» **YOUR GOAL**: Determine how many lines of the entries contain "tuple". Reply with that number alone.

======== EXERCISE DATA ========

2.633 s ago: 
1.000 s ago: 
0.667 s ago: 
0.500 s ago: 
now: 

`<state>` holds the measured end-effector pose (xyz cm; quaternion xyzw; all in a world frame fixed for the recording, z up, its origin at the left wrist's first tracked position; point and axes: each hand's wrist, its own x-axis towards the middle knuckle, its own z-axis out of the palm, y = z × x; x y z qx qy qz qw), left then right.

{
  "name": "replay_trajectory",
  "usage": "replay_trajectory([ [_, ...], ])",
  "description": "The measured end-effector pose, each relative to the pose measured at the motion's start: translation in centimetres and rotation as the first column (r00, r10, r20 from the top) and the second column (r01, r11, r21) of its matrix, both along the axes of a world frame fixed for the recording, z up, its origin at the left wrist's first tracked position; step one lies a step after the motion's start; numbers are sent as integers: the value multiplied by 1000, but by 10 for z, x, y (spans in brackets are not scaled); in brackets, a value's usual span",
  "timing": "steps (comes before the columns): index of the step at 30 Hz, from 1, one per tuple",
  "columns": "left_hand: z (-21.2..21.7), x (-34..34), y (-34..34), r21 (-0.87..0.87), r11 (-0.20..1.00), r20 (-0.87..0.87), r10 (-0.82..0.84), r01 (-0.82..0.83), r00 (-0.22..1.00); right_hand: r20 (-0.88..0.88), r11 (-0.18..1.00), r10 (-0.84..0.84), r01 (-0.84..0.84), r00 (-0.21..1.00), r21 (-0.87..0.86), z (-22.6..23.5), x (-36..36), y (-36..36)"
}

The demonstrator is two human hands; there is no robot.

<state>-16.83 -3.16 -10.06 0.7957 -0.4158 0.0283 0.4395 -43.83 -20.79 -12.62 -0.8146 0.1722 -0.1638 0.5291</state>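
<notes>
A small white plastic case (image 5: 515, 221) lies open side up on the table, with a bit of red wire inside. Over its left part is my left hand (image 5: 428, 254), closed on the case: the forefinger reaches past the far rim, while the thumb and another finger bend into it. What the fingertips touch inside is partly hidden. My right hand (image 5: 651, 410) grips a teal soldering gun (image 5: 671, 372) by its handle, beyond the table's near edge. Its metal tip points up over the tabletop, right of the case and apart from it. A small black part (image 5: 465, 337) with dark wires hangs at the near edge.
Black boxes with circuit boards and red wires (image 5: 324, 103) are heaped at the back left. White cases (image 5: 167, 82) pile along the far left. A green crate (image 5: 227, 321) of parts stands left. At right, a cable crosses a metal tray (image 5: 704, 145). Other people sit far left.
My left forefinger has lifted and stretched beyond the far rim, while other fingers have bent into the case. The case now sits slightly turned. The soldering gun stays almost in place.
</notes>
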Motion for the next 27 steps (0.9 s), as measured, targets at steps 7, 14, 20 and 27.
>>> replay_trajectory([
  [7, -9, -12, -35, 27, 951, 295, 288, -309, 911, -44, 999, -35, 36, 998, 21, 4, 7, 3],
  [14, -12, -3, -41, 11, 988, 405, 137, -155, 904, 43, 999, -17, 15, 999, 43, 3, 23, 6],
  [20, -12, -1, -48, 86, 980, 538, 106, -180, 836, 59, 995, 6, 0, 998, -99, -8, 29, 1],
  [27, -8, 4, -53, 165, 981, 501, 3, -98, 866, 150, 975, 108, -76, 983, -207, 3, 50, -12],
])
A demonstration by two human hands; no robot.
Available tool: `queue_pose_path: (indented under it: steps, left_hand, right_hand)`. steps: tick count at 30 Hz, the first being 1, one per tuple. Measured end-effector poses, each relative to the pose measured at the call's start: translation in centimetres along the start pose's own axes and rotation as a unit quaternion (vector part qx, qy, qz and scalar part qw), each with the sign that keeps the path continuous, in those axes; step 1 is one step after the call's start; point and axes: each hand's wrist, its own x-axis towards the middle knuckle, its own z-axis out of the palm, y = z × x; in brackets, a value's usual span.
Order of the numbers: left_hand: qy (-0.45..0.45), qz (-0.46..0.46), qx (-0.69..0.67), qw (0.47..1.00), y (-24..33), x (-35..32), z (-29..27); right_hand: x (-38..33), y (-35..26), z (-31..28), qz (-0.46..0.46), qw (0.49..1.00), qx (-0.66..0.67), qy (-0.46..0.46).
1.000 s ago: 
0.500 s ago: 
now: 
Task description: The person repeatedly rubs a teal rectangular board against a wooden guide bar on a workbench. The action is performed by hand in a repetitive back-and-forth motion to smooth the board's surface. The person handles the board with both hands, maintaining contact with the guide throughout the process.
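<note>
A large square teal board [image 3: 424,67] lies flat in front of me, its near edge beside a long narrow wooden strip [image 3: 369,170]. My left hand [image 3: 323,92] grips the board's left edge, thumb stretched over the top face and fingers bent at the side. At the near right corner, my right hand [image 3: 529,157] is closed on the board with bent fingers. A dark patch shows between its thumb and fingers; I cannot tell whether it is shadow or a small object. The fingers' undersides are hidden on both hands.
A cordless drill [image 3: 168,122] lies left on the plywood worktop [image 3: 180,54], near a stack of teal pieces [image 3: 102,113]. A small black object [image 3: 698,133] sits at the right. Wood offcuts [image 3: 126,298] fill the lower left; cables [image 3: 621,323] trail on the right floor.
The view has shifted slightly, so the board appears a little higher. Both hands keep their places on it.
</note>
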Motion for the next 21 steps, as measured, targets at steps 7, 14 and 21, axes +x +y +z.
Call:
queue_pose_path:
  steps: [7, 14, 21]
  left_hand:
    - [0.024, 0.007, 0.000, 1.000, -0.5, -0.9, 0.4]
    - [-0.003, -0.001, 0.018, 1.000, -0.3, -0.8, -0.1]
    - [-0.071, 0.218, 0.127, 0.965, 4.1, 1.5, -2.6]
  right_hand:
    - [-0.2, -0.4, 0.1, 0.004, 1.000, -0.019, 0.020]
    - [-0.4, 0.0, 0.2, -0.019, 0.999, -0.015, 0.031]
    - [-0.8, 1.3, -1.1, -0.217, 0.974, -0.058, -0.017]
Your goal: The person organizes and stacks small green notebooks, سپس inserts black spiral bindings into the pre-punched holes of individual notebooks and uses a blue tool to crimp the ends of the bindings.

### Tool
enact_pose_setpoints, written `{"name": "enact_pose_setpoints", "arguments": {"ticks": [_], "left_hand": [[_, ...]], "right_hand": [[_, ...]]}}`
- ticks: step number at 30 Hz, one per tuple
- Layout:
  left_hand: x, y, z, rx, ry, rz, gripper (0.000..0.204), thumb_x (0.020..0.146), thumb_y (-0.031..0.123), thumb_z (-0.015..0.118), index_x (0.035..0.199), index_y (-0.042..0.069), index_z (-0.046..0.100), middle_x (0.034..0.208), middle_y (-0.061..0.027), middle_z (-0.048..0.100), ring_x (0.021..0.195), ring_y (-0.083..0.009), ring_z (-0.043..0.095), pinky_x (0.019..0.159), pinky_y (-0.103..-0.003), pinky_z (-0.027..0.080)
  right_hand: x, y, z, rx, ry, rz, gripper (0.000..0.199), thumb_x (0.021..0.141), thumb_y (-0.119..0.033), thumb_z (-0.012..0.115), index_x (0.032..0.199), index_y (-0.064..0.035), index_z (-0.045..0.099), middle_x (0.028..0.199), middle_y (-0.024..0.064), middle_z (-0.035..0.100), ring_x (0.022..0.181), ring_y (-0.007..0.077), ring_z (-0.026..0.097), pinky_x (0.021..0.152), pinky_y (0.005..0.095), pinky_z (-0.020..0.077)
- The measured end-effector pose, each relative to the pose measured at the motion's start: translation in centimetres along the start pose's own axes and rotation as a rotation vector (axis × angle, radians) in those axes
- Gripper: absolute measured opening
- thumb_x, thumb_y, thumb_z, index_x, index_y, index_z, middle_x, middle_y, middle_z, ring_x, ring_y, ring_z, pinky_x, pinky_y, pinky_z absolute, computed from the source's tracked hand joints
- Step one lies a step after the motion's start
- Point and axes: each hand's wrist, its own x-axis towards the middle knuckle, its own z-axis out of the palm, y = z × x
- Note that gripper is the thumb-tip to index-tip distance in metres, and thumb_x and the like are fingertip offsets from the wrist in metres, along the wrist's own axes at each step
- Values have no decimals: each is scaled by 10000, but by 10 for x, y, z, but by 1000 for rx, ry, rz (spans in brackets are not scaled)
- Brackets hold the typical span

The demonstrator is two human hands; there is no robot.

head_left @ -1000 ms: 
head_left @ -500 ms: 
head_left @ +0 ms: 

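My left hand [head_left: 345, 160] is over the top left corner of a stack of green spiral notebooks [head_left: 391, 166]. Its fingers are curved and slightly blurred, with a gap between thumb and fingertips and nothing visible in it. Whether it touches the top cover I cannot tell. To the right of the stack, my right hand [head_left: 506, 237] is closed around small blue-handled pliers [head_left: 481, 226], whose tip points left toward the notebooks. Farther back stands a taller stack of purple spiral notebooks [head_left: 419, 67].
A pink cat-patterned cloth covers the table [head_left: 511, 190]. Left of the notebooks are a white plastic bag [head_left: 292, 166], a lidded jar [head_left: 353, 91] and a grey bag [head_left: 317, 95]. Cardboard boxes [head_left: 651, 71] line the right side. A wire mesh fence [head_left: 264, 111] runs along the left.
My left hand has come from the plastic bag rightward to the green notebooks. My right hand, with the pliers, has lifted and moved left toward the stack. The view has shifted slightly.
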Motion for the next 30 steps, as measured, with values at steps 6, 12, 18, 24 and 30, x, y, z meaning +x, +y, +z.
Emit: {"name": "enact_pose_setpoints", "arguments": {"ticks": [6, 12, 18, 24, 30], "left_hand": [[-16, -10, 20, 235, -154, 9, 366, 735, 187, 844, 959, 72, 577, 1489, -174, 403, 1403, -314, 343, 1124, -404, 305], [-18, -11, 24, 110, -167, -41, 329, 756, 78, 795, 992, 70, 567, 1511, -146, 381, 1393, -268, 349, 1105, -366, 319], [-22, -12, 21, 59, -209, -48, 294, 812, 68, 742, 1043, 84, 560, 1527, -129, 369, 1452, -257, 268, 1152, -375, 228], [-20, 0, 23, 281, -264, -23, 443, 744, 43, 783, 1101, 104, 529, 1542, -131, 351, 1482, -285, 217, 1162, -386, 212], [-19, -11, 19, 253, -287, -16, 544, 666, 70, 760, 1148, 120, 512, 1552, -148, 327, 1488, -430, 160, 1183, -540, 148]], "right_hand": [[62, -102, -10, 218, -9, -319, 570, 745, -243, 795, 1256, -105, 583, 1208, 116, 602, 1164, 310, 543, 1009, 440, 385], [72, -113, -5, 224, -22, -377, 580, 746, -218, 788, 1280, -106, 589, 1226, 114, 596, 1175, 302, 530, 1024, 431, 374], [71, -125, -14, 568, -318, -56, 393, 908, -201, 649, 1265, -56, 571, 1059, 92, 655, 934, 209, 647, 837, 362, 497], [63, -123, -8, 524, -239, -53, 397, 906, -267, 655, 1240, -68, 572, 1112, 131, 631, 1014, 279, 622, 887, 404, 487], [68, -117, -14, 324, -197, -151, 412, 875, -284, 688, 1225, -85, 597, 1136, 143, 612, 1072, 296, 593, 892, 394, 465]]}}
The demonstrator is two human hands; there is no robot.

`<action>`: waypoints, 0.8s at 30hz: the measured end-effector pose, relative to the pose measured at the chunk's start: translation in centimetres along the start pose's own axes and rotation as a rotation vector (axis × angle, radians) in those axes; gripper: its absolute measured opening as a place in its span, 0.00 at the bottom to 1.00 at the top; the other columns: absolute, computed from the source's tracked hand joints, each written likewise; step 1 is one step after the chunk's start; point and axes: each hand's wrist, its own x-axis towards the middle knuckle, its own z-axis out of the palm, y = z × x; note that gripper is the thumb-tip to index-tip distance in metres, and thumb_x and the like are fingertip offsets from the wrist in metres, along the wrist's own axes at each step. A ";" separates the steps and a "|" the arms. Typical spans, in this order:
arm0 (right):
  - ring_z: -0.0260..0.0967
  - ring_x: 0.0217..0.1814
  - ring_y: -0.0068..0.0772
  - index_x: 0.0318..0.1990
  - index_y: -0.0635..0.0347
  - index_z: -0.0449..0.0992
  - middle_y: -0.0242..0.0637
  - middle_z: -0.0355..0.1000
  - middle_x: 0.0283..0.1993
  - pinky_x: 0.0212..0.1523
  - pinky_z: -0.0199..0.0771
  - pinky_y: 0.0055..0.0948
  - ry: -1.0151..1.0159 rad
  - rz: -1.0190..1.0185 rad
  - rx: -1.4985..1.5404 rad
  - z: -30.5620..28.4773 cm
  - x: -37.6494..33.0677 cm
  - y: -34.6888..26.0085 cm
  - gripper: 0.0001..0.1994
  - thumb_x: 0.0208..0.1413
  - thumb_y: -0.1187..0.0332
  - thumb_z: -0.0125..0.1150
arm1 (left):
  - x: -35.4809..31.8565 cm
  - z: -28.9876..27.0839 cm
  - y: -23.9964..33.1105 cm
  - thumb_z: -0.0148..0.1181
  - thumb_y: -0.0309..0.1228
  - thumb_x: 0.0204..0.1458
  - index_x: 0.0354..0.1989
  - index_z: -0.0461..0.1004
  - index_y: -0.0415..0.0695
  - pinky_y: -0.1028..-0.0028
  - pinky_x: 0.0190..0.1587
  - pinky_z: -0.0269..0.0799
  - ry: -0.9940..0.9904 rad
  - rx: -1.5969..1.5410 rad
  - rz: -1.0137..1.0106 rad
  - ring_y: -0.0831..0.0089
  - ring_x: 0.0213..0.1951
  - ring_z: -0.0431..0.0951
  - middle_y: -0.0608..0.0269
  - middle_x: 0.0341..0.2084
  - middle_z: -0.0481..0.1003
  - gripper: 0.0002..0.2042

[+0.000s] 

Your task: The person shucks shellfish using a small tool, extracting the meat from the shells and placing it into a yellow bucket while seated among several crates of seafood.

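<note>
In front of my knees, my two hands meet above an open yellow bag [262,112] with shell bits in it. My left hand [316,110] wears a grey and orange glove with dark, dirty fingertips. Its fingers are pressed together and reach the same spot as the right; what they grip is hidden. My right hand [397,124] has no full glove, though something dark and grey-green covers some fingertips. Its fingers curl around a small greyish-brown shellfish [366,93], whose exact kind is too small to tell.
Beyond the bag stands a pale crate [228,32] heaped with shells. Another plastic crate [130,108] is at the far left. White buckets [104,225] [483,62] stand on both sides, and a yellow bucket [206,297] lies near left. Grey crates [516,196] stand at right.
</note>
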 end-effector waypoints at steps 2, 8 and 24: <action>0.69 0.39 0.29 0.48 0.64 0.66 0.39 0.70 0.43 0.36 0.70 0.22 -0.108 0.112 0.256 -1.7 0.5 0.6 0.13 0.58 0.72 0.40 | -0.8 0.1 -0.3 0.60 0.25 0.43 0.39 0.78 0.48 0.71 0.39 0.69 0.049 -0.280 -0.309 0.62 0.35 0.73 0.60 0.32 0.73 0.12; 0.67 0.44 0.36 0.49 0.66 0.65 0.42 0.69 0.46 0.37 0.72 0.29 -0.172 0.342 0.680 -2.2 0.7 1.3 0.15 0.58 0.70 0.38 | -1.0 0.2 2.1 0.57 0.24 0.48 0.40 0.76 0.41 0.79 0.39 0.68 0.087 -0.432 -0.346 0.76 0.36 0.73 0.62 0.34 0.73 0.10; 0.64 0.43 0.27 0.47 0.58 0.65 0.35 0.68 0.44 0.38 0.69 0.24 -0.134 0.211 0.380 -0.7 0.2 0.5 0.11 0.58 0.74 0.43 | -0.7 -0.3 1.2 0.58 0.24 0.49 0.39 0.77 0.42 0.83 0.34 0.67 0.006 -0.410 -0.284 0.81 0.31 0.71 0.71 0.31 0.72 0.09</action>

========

» **EXERCISE SOLUTION**: 3